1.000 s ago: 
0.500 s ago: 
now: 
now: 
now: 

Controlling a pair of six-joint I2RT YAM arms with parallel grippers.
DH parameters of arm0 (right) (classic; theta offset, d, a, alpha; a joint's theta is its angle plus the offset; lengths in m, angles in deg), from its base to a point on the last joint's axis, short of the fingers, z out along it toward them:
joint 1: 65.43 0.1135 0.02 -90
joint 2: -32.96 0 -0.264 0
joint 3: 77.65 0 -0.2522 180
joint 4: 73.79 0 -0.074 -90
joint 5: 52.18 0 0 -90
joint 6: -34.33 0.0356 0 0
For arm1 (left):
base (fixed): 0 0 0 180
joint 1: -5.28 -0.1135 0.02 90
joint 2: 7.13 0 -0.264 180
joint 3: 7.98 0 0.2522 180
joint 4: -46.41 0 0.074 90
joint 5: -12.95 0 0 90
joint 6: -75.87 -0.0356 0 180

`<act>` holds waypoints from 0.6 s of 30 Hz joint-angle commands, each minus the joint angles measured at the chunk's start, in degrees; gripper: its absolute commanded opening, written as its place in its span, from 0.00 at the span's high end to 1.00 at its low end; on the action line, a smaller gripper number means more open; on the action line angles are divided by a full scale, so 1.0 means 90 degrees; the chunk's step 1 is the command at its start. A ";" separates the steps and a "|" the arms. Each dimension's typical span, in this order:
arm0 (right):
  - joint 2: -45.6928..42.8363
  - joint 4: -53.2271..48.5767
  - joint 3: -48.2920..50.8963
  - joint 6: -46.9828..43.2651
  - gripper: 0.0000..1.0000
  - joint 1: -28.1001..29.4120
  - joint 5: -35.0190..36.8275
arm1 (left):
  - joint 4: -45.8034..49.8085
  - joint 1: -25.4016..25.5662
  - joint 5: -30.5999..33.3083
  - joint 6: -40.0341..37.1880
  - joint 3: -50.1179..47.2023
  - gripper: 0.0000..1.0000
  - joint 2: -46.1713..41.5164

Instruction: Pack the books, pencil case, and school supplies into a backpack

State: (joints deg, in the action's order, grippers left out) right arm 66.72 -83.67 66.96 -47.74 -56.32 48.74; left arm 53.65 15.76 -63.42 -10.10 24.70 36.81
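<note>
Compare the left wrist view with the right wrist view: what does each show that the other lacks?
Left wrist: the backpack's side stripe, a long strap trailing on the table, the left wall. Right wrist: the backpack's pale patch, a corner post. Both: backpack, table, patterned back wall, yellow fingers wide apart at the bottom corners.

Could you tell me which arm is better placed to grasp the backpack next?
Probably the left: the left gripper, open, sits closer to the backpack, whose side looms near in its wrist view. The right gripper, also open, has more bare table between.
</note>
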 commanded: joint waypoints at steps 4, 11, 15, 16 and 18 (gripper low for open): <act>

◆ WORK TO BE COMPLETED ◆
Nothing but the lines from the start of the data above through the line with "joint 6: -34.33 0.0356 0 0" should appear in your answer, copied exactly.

◆ ANSWER SECTION ◆
1.000 s ago: 
0.500 s ago: 
now: 
now: 
now: 

Controlling a pair of six-joint I2RT YAM arms with parallel grippers.
DH parameters of arm0 (right) (classic; theta offset, d, a, alpha; a joint's theta is its angle plus the offset; lengths in m, angles in deg), from its base to a point on the last joint's axis, short of the fingers, z out along it toward them:
joint 1: 65.43 0.1135 0.02 -90
joint 2: -32.96 0 -0.264 0
joint 3: 77.65 0 -0.2522 180
joint 4: 73.79 0 -0.074 -90
joint 5: 52.18 0 0 -90
joint 6: -34.33 0.0356 0 0

This output is complete as it stands.